### TASK BRIEF
Where a picture appears, leave it out; copy everything else in the records exactly.

### MATERIAL PROVIDED
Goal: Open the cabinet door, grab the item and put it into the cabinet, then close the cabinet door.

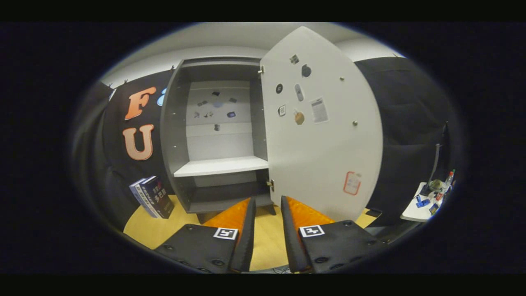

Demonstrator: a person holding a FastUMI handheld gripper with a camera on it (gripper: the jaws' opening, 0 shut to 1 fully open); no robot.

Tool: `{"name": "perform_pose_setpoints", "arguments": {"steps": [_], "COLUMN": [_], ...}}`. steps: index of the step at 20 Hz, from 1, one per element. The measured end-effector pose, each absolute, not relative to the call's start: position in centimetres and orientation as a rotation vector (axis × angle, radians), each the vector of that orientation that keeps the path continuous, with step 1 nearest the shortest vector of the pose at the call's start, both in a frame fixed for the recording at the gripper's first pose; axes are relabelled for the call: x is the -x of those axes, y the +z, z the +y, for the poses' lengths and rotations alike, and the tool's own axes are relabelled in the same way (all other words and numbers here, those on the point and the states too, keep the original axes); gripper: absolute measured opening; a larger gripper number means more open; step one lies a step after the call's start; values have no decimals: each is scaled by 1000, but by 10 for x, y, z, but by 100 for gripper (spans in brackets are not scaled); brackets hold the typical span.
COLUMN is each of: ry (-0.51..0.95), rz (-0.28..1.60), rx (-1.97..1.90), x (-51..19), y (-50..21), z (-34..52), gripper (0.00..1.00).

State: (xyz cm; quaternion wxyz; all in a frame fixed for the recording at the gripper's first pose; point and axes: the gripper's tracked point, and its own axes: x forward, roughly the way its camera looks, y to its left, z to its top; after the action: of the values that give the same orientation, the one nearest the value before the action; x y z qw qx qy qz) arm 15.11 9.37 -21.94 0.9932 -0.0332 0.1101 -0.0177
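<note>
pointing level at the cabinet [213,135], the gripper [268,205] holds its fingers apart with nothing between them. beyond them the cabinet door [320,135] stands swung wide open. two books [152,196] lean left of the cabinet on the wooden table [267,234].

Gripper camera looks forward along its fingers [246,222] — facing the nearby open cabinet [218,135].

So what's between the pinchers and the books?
Just bare wooden tabletop. In the gripper view, the open, empty gripper sits before the cabinet, and the books lean beside it.
</note>
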Motion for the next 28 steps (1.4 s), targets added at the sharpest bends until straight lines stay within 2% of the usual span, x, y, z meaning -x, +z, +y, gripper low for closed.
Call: {"name": "perform_pose_setpoints", "arguments": {"steps": [3,6,8,9,26,28], "ry": [7,38,57,66,44,50], "rz": [267,324,356,371,644,662], "rx": [94,122,136,139,147,140], "x": [-158,-164,-168,-170,-196,-196], "y": [-265,-311,-335,-346,-493,-499], "z": [102,114,121,123,104,103], "gripper": [80,84,97,99,98,83]}}
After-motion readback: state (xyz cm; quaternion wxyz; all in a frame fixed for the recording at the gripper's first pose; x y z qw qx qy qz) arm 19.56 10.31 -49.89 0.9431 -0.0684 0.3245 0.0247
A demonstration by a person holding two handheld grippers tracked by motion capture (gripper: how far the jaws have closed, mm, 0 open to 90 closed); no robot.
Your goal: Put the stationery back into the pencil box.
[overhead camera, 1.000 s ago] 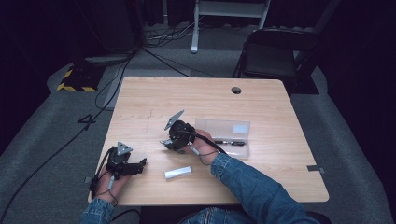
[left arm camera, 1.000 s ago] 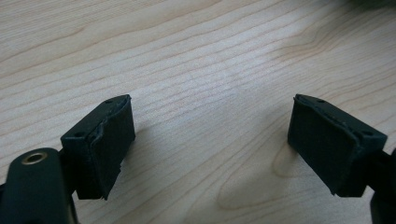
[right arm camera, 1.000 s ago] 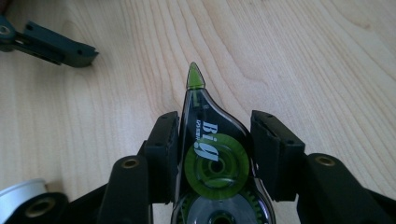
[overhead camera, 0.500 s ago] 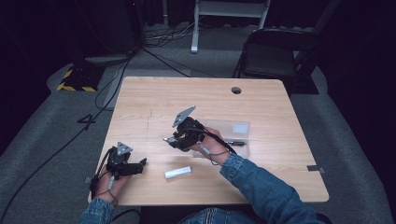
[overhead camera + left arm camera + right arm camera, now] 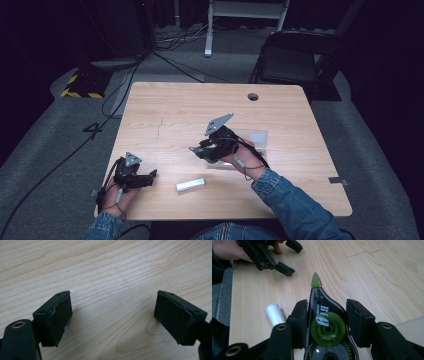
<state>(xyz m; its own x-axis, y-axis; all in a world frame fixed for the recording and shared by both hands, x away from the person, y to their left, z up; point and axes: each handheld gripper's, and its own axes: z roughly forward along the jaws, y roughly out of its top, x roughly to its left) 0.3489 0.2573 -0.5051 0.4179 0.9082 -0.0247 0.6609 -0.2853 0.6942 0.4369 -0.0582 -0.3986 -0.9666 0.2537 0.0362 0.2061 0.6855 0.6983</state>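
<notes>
Correction tape dispenser (image 5: 325,322) — rear end cut off by the bottom edge of the right gripper view. White tube (image 5: 274,313) — lower part hidden behind the right gripper (image 5: 327,320). Clear case (image 5: 257,140) in the high view — contents too small to tell.

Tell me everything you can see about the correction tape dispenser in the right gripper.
The correction tape dispenser is a teardrop-shaped case of dark, see-through plastic with green toothed wheels inside and a pointed green tip. White lettering runs along its side. It sits clamped between the black pads of the right hand-held gripper, which press on its two flanks, tip pointing forward away from the hand. It is lifted off the wooden table, touching nothing else. In the high view it is too small to make out.
</notes>
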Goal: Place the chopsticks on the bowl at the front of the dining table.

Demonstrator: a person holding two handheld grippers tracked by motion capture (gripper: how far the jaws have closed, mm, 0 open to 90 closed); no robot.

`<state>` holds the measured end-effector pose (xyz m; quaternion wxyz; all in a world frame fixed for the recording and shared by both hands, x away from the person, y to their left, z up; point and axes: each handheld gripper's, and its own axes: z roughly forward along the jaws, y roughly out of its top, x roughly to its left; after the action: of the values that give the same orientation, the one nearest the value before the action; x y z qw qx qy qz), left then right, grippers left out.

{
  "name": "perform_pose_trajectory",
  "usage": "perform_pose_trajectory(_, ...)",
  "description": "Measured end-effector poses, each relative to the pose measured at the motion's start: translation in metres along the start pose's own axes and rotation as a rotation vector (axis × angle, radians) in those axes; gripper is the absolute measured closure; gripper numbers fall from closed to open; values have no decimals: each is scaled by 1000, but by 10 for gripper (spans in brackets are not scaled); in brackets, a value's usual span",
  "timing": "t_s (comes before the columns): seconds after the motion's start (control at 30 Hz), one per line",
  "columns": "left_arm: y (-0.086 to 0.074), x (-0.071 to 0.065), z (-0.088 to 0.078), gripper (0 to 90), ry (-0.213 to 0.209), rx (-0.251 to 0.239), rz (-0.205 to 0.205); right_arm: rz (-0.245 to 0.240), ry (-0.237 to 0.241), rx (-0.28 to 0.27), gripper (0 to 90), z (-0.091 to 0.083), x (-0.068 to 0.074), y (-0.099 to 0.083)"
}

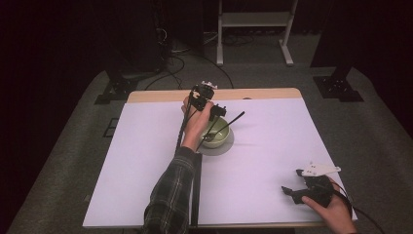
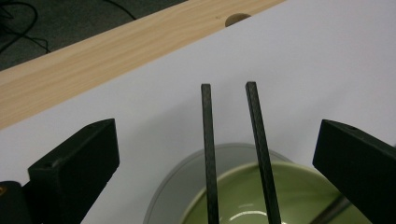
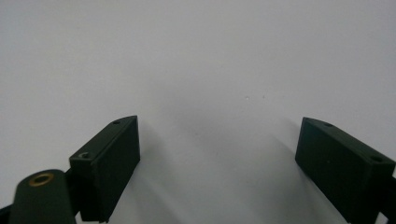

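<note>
Left gripper (image 2: 219,154) gapes wide around two thin black chopsticks (image 2: 208,140) leaning in our pale-green ceramic bowl (image 2: 299,186), holding nothing; a nudge could topple them.

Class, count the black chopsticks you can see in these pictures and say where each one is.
2. Both chopsticks stand side by side in the green bowl, leaning on its rim, between the open jaws of the left gripper, which do not touch them. The second chopstick lies just beside the first.
</note>
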<state>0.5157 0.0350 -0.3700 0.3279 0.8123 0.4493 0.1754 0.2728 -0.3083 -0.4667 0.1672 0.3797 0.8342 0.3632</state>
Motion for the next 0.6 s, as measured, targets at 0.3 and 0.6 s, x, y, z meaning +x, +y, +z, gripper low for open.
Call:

### OUTPUT OF THE TASK
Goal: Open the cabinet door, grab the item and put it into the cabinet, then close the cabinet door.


Demonstrator: a person holding a FastUMI handheld gripper with a camera on it (gripper: the jaws' opening, 0 shut to 1 fully open); no robot.

Tool: `{"name": "perform_pose_setpoints", "arguments": {"steps": [_], "COLUMN": [_], ...}}`. steps: index of the step at 20 Hz, from 1, one per element. The measured end-effector pose, each absolute, not relative to the call's start: position in centimetres and orientation as a rotation vector (axis × angle, radians), each the vector of that orientation that keeps the path continuous, with step 1 nearest the shortest vector of the pose at the call's start, both in a frame fixed for the recording at the gripper's first pose; axes are relabelled for the call: x is the -x of those axes, y the +z, z the +y, for the poses' lengths and rotations alike, and the tool's own axes are relabelled in the same way (all other words and numbers here, those on the point and the states too, keep the original axes); gripper: absolute measured opening; a larger gripper number means more open; step one lies a step after the call's start; values have no decimals: each is scaled by 1000, but by 10 for x, y, z, but by 100 for gripper (spans in brackets are not scaled); brackets hold the typical span.
COLUMN is each of: ry (-0.51..0.95), rz (-0.28..1.60), rx (-1.97..1.90), x (-51..19), y (-50..21), z (-34..52), gripper (0.00..1.00).

State: (xyz cm; quaternion wxyz; all in a frame fixed for the recording at the gripper's first pose; point and axes: the gripper's tracked point, and its own axes: x forward, roughly the way its camera looks, y to its left, z to its top; after the action: of the values that give the same orientation, the one nearest the value before the action; x y z qw qx qy qz) arm 15.11 9.37 -21.94 0.9932 -0.0332 0.1101 -0.0177
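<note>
pointing level at the cabinet [213,135], the gripper [268,205] holds its fingers apart with nothing between them. beyond them the cabinet door [320,135] stands swung wide open. two books [152,196] lean left of the cabinet on the wooden table [267,234].

Gripper camera looks forward along its fingers [246,222] — facing the nearby open cabinet [218,135].

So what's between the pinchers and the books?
Just bare wooden tabletop. In the gripper view, the open, empty gripper sits before the cabinet, and the books lean beside it.
</note>
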Motion for the next 28 steps (1.4 s), targets added at the sharpest bends until straight lines stay within 2% of the usual span, x, y, z meaning -x, +z, +y, gripper low for closed.
Call: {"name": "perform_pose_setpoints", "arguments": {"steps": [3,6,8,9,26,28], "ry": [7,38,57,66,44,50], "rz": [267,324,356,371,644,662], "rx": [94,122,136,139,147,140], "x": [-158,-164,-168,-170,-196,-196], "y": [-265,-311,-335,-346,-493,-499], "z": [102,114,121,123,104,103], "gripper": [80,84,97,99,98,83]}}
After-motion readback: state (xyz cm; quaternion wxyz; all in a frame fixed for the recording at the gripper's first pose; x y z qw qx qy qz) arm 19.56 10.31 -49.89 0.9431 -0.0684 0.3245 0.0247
A demonstration by a person holding two handheld grippers tracked by motion capture (gripper: how far the jaws have closed, mm, 0 open to 90 closed); no robot.
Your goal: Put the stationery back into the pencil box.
[overhead camera, 1.000 s ago] 
[left arm camera, 1.000 s ago] 
[right arm camera, 1.000 s ago] 
[overhead camera, 0.500 s ago] 
[overhead camera + left arm camera + right arm camera, now] 
<state>(xyz m; its own x-axis, y-axis; all in a world frame fixed for the recording and shared by both hands, x away from the person, y to their left, z up; point and axes: each handheld gripper's, and its own axes: z roughly forward along the jaws, y roughly out of its top, x roughly to its left) 0.3489 0.2573 -0.5051 0.4179 0.9082 -0.0247 0.6609 -0.2853 0.6942 0.4369 -0.0582 -0.3986 -0.9666 0.2537 0.0362 0.2061 0.6855 0.6983</state>
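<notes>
Correction tape dispenser (image 5: 325,322) — rear end cut off by the bottom edge of the right gripper view. White tube (image 5: 274,313) — lower part hidden behind the right gripper (image 5: 327,320). Clear case (image 5: 257,140) in the high view — contents too small to tell.

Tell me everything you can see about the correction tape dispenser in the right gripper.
The correction tape dispenser is a teardrop-shaped case of dark, see-through plastic with green toothed wheels inside and a pointed green tip. White lettering runs along its side. It sits clamped between the black pads of the right hand-held gripper, which press on its two flanks, tip pointing forward away from the hand. It is lifted off the wooden table, touching nothing else. In the high view it is too small to make out.
</notes>
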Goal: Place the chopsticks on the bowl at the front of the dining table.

Demonstrator: a person holding two handheld grippers tracked by motion capture (gripper: how far the jaws have closed, mm, 0 open to 90 closed); no robot.

`<state>` holds the measured end-effector pose (xyz m; quaternion wxyz; all in a world frame fixed for the recording and shared by both hands, x away from the person, y to their left, z up; point and axes: each handheld gripper's, and its own axes: z roughly forward along the jaws, y roughly out of its top, x roughly to its left; after the action: of the values that give the same orientation, the one nearest the value before the action; x y z qw qx qy qz), left then right, grippers left out.

{
  "name": "perform_pose_trajectory",
  "usage": "perform_pose_trajectory(_, ...)",
  "description": "Measured end-effector poses, each relative to the pose measured at the motion's start: translation in metres along the start pose's own axes and rotation as a rotation vector (axis × angle, radians) in those axes; gripper is the absolute measured closure; gripper numbers fall from closed to open; values have no decimals: each is scaled by 1000, but by 10 for gripper (spans in brackets are not scaled); in brackets, a value's usual span",
  "timing": "t_s (comes before the columns): seconds after the motion's start (control at 30 Hz), one per line",
  "columns": "left_arm: y (-0.086 to 0.074), x (-0.071 to 0.065), z (-0.088 to 0.078), gripper (0 to 90), ry (-0.213 to 0.209), rx (-0.251 to 0.239), rz (-0.205 to 0.205); right_arm: rz (-0.245 to 0.240), ry (-0.237 to 0.241), rx (-0.28 to 0.27), gripper (0 to 90), z (-0.091 to 0.083), x (-0.068 to 0.074), y (-0.099 to 0.083)"
}


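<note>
Left gripper (image 2: 219,154) gapes wide around two thin black chopsticks (image 2: 208,140) leaning in our pale-green ceramic bowl (image 2: 299,186), holding nothing; a nudge could topple them.

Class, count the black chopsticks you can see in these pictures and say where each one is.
2. Both chopsticks stand side by side in the green bowl, leaning on its rim, between the open jaws of the left gripper, which do not touch them. The second chopstick lies just beside the first.
</note>
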<state>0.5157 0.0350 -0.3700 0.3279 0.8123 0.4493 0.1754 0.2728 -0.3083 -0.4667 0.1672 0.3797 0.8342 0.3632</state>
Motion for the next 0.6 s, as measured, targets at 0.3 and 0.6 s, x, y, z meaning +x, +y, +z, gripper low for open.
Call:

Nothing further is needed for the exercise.